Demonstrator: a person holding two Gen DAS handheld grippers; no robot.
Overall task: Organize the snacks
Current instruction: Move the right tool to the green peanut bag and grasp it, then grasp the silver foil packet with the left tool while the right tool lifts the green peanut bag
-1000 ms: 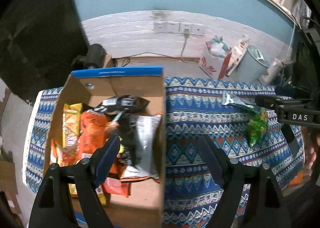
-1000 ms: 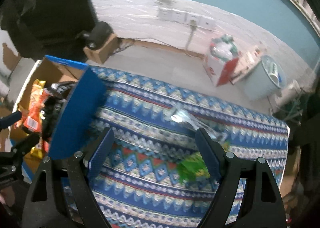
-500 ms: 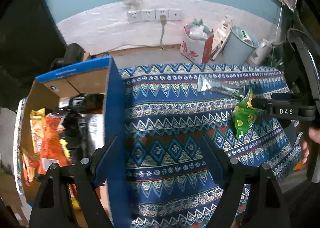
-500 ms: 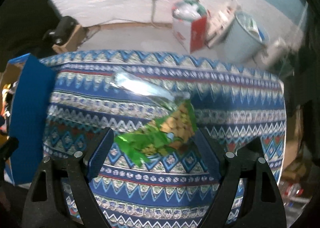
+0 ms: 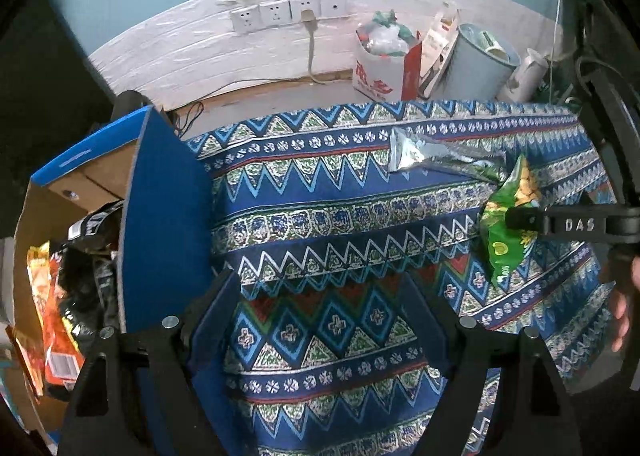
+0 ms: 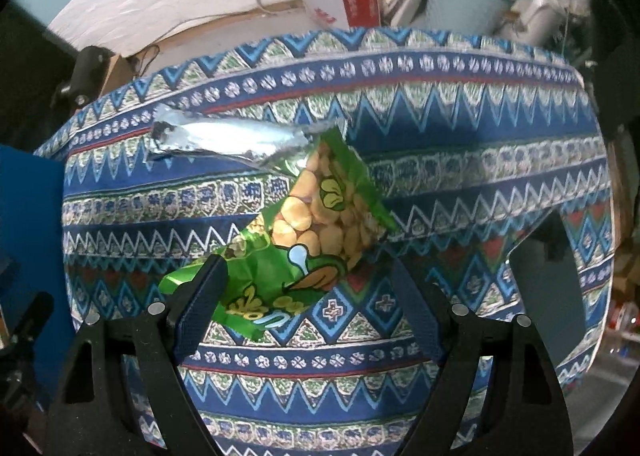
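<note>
Patterned tablecloth (image 6: pixel 460 104); green snack bag (image 6: pixel 304 240) light, crinkly, slippery; right gripper (image 6: pixel 312 296) wide, unclosed; pinch bag's 7 o'clock corner. Left gripper (image 5: pixel 324 320) wide, empty.

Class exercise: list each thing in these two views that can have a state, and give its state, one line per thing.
Green snack bag: lying on the cloth, between the open right tongs, not gripped.
Silver packet: lying flat, ends torn.
Cardboard box: flaps open, holding snack packs.
Left tongs: open, empty.
Wall plug: plugged in.

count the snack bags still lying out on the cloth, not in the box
2: a green bag between the right gripper's open fingers, and a silver bag touching its far end. None seem hidden.
</note>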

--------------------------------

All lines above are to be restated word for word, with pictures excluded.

Demonstrator: a person holding two Gen DAS handheld grippers; no robot.
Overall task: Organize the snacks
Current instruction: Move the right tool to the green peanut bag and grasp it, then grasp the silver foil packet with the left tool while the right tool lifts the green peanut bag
-1000 ms: 
-1000 ms: 
-500 ms: 
-500 ms: 
+0 ms: 
+0 ms: 
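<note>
Patterned tablecloth (image 6: pixel 460 104); green snack bag (image 6: pixel 304 240) light, crinkly, slippery; right gripper (image 6: pixel 312 296) wide, unclosed; pinch bag's 7 o'clock corner. Left gripper (image 5: pixel 324 320) wide, empty.

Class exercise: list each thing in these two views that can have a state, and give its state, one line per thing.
Green snack bag: lying on the cloth, between the open right tongs, not gripped.
Silver packet: lying flat, ends torn.
Cardboard box: flaps open, holding snack packs.
Left tongs: open, empty.
Wall plug: plugged in.

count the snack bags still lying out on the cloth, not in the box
2: a green bag between the right gripper's open fingers, and a silver bag touching its far end. None seem hidden.
</note>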

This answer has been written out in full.